Juanito corría como una liebre y se clavaba como un topo. Diez, diez, diez, me gritaba emocionado para que fuera a desprender el honguito de la tierra. Luego saltaba y corría para otro lado, alrededor del encino, en la cacería de esta carne sagrada de Nashinandá. Ocho, ocho, ocho, me gritó explicándome a todo pulmón que con números me indicaría el tamaño del hongo que encontraba. Si era chico, le correspondía el uno. Si era muy grande, gritaría diez. Y saltaba exhalando nueve, nueve, nueve. Más allá, sudando por correr, gritaba siete, siete, siete.
Se me acercó y me dijo:
-Tío Joseluis.

  • ¿Qué pasa Juanito?
    -Yo creo que los honguitos me buscan.
    Se me acercó para mostrarme un ejemplar de buen tamaño. Con las huellas de trabajo en sus manos, Juanito extendió su derecha. Miro intrigado el hongo, es de los llamados pajaritos le digo. Y al levantar la vista, con la sorpresa dibujada en mi cara, el pequeño Juan me mostró la otra extremidad. Un hongo más hermoso que el primero, estaba sobre su palma, como un altar.
    Juanito me dijo mostrando sus dientes de niño de 12 años:
    -Es un par de hongos. Me los encontré y son para ti. Te los tienes que comer juntos.
    Con esa voz regresé a la cocina, como el sorpresivo aleteo de lechuza. Sentado frente a la ofrenda construida para los santitos, seguí aspirando el aire hasta la última célula de mi cuerpo y expirándolo hasta el último rincón del universo. Aun cuando el maestro lo dijo quedamente, se me quedó grabado. Cuando me vea le aviso. Y ya me estaba mirando en el espejo de agua del pozo perdido en la cordillera.

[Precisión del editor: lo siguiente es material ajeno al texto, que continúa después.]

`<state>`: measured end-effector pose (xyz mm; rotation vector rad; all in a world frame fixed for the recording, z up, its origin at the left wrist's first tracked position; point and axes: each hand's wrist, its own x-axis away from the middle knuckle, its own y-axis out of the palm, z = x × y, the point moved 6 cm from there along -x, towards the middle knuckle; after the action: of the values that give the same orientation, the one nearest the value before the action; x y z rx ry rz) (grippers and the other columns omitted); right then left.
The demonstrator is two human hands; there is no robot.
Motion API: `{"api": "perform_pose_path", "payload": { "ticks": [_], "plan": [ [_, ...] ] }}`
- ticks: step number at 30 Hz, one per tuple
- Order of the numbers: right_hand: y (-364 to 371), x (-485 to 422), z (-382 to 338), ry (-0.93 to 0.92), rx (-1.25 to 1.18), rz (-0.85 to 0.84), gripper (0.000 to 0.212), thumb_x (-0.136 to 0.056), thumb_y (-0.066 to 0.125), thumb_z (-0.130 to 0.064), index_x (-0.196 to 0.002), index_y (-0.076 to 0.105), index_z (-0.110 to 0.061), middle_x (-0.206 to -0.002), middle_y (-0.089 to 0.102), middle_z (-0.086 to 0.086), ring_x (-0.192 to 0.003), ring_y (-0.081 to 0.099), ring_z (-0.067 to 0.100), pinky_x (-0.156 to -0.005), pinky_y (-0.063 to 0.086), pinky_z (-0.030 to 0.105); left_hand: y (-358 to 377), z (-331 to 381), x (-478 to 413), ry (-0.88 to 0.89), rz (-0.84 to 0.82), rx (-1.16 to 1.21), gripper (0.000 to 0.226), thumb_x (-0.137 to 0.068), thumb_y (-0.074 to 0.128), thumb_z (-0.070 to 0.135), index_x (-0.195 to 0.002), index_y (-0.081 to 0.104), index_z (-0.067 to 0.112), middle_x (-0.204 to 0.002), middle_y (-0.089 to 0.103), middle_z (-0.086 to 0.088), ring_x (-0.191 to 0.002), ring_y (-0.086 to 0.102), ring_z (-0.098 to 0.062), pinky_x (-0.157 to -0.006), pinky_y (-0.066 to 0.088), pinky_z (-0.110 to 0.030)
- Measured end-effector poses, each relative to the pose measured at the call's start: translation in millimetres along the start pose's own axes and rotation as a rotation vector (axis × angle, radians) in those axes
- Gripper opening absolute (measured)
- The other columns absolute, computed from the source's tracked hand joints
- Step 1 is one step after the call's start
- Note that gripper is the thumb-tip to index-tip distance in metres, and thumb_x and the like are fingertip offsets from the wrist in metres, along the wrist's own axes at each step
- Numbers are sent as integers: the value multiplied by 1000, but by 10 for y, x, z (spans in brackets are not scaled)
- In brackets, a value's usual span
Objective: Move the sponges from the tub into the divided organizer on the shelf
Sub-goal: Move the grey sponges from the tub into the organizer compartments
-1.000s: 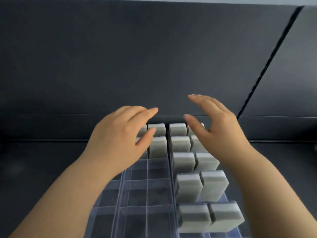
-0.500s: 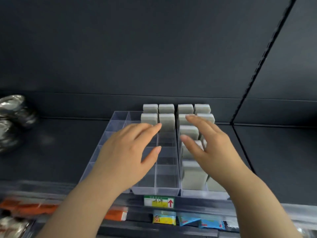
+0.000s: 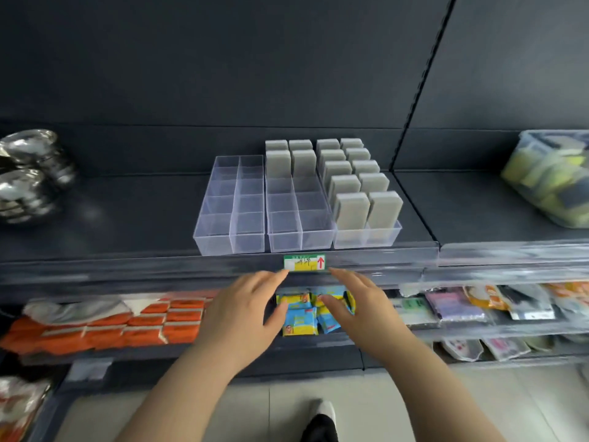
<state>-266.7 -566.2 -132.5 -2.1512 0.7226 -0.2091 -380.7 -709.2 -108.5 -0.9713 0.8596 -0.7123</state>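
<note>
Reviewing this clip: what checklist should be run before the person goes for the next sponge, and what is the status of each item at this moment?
1. Left hand free: ok, fingers relaxed, holding nothing.
2. Right hand free: ok, also holding nothing.
3. Free compartments in the divided organizer: ok, the left unit is bare and the middle unit's front cells are open.
4. Grey sponges already placed stand upright: ok.
5. Tub in view with yellow sponges inside: ok, at far right, cut off by the frame edge.
6. Tub open at the top: cannot tell, too blurred.
</note>
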Motion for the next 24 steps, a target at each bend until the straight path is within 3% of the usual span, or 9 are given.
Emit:
{"api": "perform_pose_path", "payload": {
  "ticks": [4,9,14,18,24],
  "plan": [
    [-174,295,159,70,38,37,51,-89,53,-44,-136,41,-28,-137,44,-9,-124,42,9,-95,32,18,71,195,80,33,-28,42,47,-86,59,33,-132,51,25,-122,59,6,-111,55,-17,-84,48,-33],
    [-593,552,379,125,75,138,51,-89,53,-42,-136,41,-28,-136,45,-10,-123,41,6,-92,27,11,149,611,-60,94,-25,123,47,-91,49,36,-137,42,29,-132,50,11,-122,44,-9,-91,40,-27],
    [-1082,871,768,197,73,236,51,-88,53,-44,-136,40,-32,-136,44,-16,-122,39,0,-94,27,12,337,1265,-337,218,-31,166,46,-90,54,32,-135,46,25,-126,55,8,-117,49,-13,-90,42,-28],
    [-1578,1142,1223,264,94,304,52,-88,50,-49,-136,37,-37,-137,39,-21,-115,34,-8,-94,27,14,565,2014,-622,344,-31,195,41,-87,59,29,-126,56,20,-113,63,4,-103,59,-16,-80,49,-29],
    [-2527,1655,2142,409,128,407,49,-88,52,-46,-134,39,-38,-135,41,-20,-124,39,2,-96,28,16,1058,3452,-990,545,-71,235,42,-83,46,35,-117,63,16,-104,67,5,-93,64,-16,-72,53,-28]
  ]
}}
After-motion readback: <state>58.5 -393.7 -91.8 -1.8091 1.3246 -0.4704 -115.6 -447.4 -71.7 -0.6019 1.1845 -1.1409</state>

    Sorprendido, lancé la última pregunta de la noche al chaman.
  • ¿Qué le preguntó?
    La voz viajó como en un gusano que escarba bajo la tierra.
    -Todo. Todo, me respondió.
    Y el maestro, con un suave sahumerio, se escondió en la oscuridad de la cocina.
    Y tú, quién eres, le pregunte. El agua me reflejó con una sonrisa y dientes de doble filo. La respuesta fue más que eco. Movió estructuras terráqueas que nos llevan al mundo de los muertos. Desde allá se originaron las respuestas. Con veladoras encendidas, doña Anacleto abrió una puerta de la historia. Por caminos de sierra caminé descalzo, comí fruto cortado con mis manos y nadé ríos con peces y lagartos.
    A don Ponciano le encantaba el oro. Su sangre lo venía buscando desde las primeras tribus de Israel. Como moros lo buscaron en España. Y como perro se vinieron a buscarlo a las sierras de Nayarit y Jalisco.
    La respuesta era más que historia. Era genética, con linderos que marcan la evolución de mis pasos por la tierra. De repente, me vi en un gorrión piando en la rama de un árbol, plantado sobre un planeta, girando sobre una estrella y hasta el agujero negro de nuestra galaxia. Hasta esos confines, el canto del ave de verano se escuchaba como una sinfonía que se dilataba gravitacionalmente.
    Bajé al mundo sagrado de los huesos, y me posé en el peldaño donde tengo a mi madre. Jugué de nuevo a los caballitos sobre las piernas de mi padre y corrí como churea como cuando escapaba del cepillo de la Matilde. Subí para alcanzar el horizonte, buscando el sol. Me asomé lo más alto que pude y una mirada de verde esmeralda me indicaba un camino tranquilo pero sinuoso.
    La voz de Juanito me sacó de ese tiempo adulterado. Me miró con ojos de colibrí, traviesos en su mirada. Me preguntó:
    -Si los honguitos me siguen, yo creo que es hora de que los pruebe, verdad tío Joseluis.